Le marché pub belge se redresse

Le marché publicitaire belge verrait-il enfin le bout du tunnel? Selon les données du CIM (Centre d’Information sur les Médias), analysées par l’agence médias Space, le premier semestre fait en tout cas état d’une embellie de 6% alors qu’un an plus tôt, le marché enregistrait un bilan exactement opposé: -6%.

Entre janvier et juin, les annonceurs ont investi dans les médias 1,659 milliard d’euros bruts. Petit bémol: cette manne n’a pas profité à tous les médias. La presse est stationnaire (voire en baisse pour les gratuits), de même que le cinéma et, dans une moindre mesure, l’affichage. C’est surtout la télévision qui progresse (+15%), confirmant ainsi son statut de valeur refuge. Nul doute aussi qu’elle a été boostée par la croissance de la télévision digitale dont est à présent équipé plus d’un foyer belge sur deux. A elle seule, elle accapare plus de 40% des investissements. L’internet connaît une croissance plus forte encore (+29%), mais les données du CIM sont incomplètes à son égard, lui conférant une part de marché de moins de 4%.

Bernard Cools, directeur de la recherche de Space, note qu’il y a certes un effet de rattrapage par rapport à un début 2009 exécrable, mais pas seulement. "La Banque nationale montre une confiance des consommateurs tendanciellement bien orientée." Et quand les consommateurs sont confiants, les annonceurs le sont aussi. "Cette évolution positive n’est pas nécessairement ou pas encore - la traduction de la réalité des montants effectivement investis par les annonceurs. Mais le signe est encourageant", ajoute-t-il. De fait, les chiffres cités sont des chiffres "bruts", avant rabais et négociations commerciales d’usage. "A peu près tous les secteurs de produits et services sont concernés, ce qui est là encore une indication positive", poursuit-il.

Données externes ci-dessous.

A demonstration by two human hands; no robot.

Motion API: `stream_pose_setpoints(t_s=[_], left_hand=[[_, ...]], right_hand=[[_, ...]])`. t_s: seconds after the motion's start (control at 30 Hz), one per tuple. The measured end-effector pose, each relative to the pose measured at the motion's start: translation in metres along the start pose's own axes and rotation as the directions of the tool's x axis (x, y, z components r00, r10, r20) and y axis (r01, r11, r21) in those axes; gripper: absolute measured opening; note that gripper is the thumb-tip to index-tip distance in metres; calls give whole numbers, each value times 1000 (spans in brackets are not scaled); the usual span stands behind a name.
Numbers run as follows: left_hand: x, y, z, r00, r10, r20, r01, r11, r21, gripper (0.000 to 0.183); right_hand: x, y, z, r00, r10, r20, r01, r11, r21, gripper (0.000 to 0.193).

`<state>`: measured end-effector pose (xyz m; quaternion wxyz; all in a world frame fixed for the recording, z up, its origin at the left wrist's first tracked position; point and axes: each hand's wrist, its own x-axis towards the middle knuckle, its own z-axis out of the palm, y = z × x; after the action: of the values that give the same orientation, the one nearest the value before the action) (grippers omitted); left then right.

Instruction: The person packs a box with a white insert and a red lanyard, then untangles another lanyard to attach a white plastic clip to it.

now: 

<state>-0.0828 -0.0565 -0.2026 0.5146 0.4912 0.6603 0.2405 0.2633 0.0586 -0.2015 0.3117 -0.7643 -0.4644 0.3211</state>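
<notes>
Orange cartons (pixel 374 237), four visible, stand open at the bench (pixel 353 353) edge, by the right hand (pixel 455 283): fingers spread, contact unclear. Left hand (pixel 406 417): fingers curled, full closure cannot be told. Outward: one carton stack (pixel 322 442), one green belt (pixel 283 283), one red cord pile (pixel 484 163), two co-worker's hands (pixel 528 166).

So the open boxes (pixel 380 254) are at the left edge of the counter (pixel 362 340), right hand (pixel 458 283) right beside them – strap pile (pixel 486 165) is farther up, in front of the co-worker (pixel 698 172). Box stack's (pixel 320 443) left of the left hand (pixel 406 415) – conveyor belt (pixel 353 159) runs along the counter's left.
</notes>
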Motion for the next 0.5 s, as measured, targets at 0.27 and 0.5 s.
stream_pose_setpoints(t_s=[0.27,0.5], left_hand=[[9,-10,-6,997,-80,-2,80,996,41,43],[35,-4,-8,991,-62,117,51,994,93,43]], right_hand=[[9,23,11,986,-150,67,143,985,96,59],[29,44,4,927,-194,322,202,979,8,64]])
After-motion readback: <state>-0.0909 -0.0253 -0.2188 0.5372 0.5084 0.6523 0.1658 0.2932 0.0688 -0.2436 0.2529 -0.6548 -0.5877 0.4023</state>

Le marché reste tiré par les produits de grande consommation. Les deux plus grands annonceurs, Procter & Gamble et Unilever, ont ainsi renforcé leur pression publicitaire de 61% et 51% respectivement. Le secteur financier progresse de 7%, en particulier Dexia (+270%!) et BNP Paribas Fortis (+250%). La distribution a également progressé (+130% pour Colruyt et +17% pour Delhaize), de même que le secteur automobile avec deux annonceurs (D’Ieteren et Peugeot Citroën) dans le top 10.

"La seule question porte sur la pérennité de ce mouvement, y compris sur les derniers mois de l’année 2010", conclut Bernard Cools, qui se veut relativement optimiste. "La consommation est hautement stimulée: aussi bien la distribution que les fabricants poussent leurs investissements médias pour entretenir le feu. Il reste juste à espérer que des événements majeurs (NDLR: crise politique, de l’euro, flambée du pétrole, etc.) ne vont pas pousser les consommateurs à plus de pessimisme."